Claire Touzard partage avec sincérité et pudeur son chemin sur plus de 220 jours pour dire non à l’alcool. Ses interrogations personnelles croisent celles sur la société. A t’elle hérité du gêne du trop ? L’état n’est-il pas complice de cet alcoolisme grandissant que cela soit chez les adolescents ou adultes ? N’avons-nous pas entendu le Président de la république qui n’encourageait pas au Dry January ?  « « C’est comme si, au fond, prendre la liberté de ne pas boire était liberticide » ».  N’oublions que les débits de boissons étaient considérés comme des magasins nécessaires contrairement aux librairies au même titre que les vendeurs de tabac ou les tabacs presses qui proposent le tiercé. Boire tue, fumer tue et jouer tue mais cela rapporte de l’argent. Est-ce que l’on évoque l’augmentation des violences conjugales souvent liées à la consommation d’alcool ? Maintenant, il y a un vrai numéro d’écoute active. Ouf, un problème de résolu ou pas.

Est-ce que les boivent vraiment juste par plaisir ? Ne veulent-ils pas fuir une souffrance, une douleur, le mal-être ? « Je ne dis rien, je le laisse prendre sa dose de walk of shame comme on aime l’appeler.

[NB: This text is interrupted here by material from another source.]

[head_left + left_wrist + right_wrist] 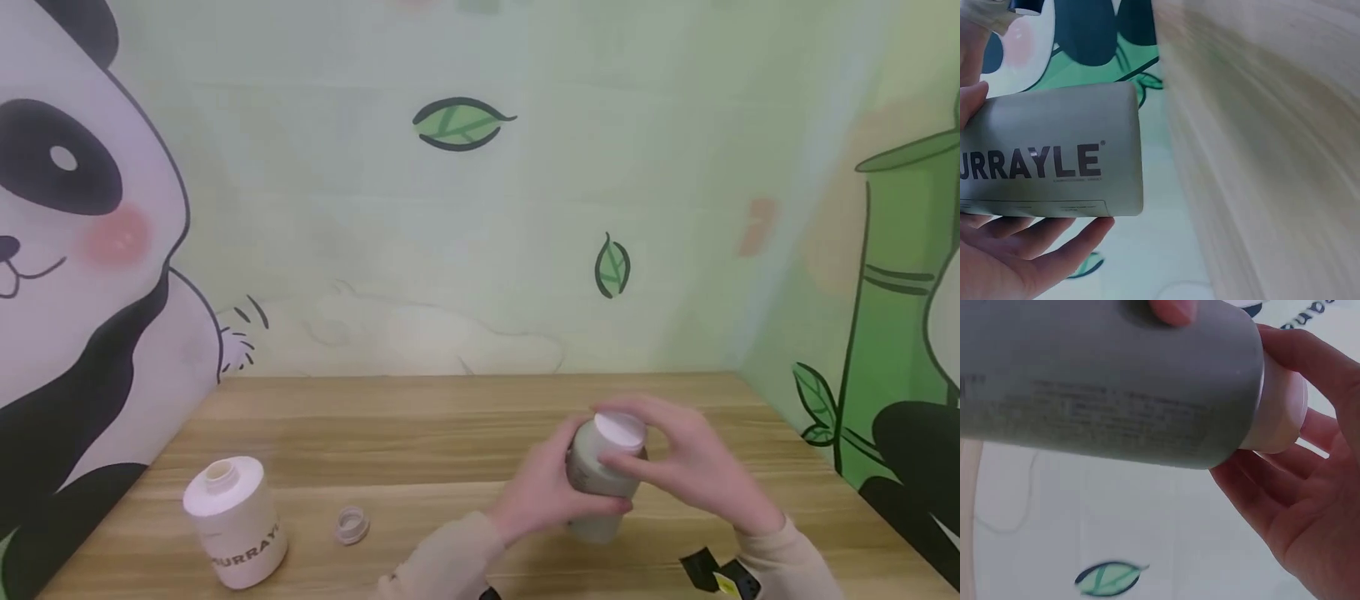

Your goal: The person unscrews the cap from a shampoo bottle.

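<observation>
A grey-green bottle (587, 527) with a pale cap (621, 430) is held a little above the right part of the table, slightly tilted. My left hand (551, 483) grips its body, the fingers and thumb around the sides. On the cap, my right hand (693, 458) has its thumb and fingers around the rim. Dark lettering ending in "URRAYLE" runs along the bottle's side in the left wrist view (1054, 150). From the right wrist, small blurred print shows on the bottle, and the cap (1282, 406) sits on its end.
At the left of the wooden table (420, 450) stands a white bottle (240, 533) with an uncovered neck. A small round, translucent cap (351, 526) lies to its right. Walls printed with pandas, leaves and bamboo border the table at the back and sides.
</observation>
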A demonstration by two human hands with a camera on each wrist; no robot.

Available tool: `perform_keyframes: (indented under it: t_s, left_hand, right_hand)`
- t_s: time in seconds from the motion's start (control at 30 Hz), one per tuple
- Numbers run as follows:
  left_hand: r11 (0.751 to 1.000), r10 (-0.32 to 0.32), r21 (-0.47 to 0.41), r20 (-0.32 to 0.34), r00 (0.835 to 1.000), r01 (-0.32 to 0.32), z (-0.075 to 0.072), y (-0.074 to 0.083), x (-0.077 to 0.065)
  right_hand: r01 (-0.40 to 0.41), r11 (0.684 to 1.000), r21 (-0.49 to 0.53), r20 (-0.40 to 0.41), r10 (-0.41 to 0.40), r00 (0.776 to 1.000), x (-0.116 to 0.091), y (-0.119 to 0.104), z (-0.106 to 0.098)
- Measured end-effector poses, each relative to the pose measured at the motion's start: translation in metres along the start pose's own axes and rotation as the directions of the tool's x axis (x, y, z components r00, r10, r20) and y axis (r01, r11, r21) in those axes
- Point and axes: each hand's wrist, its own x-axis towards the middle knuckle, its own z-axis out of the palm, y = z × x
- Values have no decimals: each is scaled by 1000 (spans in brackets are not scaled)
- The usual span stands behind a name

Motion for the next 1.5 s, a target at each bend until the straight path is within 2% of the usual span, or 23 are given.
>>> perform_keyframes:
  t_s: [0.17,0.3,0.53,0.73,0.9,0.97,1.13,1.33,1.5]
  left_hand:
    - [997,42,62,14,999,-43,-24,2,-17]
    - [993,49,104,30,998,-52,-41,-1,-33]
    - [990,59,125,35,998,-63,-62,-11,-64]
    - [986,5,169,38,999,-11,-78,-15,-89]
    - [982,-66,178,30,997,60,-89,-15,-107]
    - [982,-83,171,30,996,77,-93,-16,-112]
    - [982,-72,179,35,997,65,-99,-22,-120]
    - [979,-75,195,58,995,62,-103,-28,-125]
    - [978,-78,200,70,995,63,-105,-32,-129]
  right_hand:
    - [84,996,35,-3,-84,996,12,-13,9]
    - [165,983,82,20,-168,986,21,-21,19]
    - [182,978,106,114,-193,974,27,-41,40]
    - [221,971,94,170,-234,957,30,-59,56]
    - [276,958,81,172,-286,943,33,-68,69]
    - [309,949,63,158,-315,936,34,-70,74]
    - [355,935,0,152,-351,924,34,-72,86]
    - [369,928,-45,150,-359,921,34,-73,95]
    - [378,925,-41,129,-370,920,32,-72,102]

L’ego bourré se dégonfle toujours comme un vieux ballon que l’on perce, le lendemain, et advient alors le retour cruel de la conscience. Mais ce n’est plus mon problème. On aura beau le nier le lendemain, susurrer « ce n’est pas moi, tu comprends », c’est bien nous. C’est toujours tout à fait nous. » Cette volonté de fuite reste quand ils ont dessaoulé. Quel chemin prendre : replonger pour oublier un instant ou faire face à avancer. Facile dans l’idée, difficile dans la concrétisation mais pas impossible. « L’intérêt de la sobriété est de connaître mes travers pour mieux les apaiser. C’est sans doute le plus dur parfois, lorsqu’on arrête de boire : reluquer le pire de soi, les yeux dans les yeux. »

Un livre qui va interroger des gens sur leur rapport à leur consommation d’alcool et qui porteront ou non un regard critique. Cet ouvrage montre aussi la complexité d’une addiction que beaucoup considère juste comme une légère passade facile à surpasser. Combien de fois n’avons-nous pas entendu « Il suffit de retirer la bouteille d’alcool et elle ne boira plus » ? Une addiction n’est pas un simple caillou dans une chaussure que l’on enlève. C’est plus complexe, plus personnel et très malsain. A chacun de vouloir s’en sortir ou non ou d’aider ceux qui le veulent pour qu’ils restent sur le bon chemin. Sobre, les choses ont une autre saveur, plus vraie, plus authentique, plus simple. « Avant je buvais, je fantasmais. Aujourd’hui je vis ».

Un témoignage à lire et à partager car dans nos entourages nous connaissons tous des gens qui ruinent leur personne dans l’alcool. Il est possible de s’en sortir, encore il faut le vouloir.

 

2 commentaires

  1. Quand tu ne bois pas, ou alors, peu, on te regarde toujours de travers… J’apprécie de boire une bière ou un verre de vin, mais l’unité est dite : 1 !!! Et si je bois deux verres de vin, ce sont des petits… Ok, j’ai eu quelques fois dans ma vie où j’ai été chocolat bleu pâle après 4 verres de vin (même pas des remplis !!), mais nous étions à la maison et jamais je n’ai perdu connaissance. Mais pour certains, si tu ne bois pas, tu ne sais pas t’amuser…. :/

    • je ne connaissais pas l’expression chocolat bleu pâle qui fait très sens.
      Je ne bois pas d’alcool et dans le monde d’avant on me demandait toujours de me justifier. On me catégorisait de rabat joie car je ne voulais pas saouler. J’ai été à des soirées où les gens finissaient dans des états pas possibles. On reproche au sobre d’être ennuyant. Mais il y a pas pire que celui qui ne veut pas voir. Et on peut tellement s’amuser même sans alcool.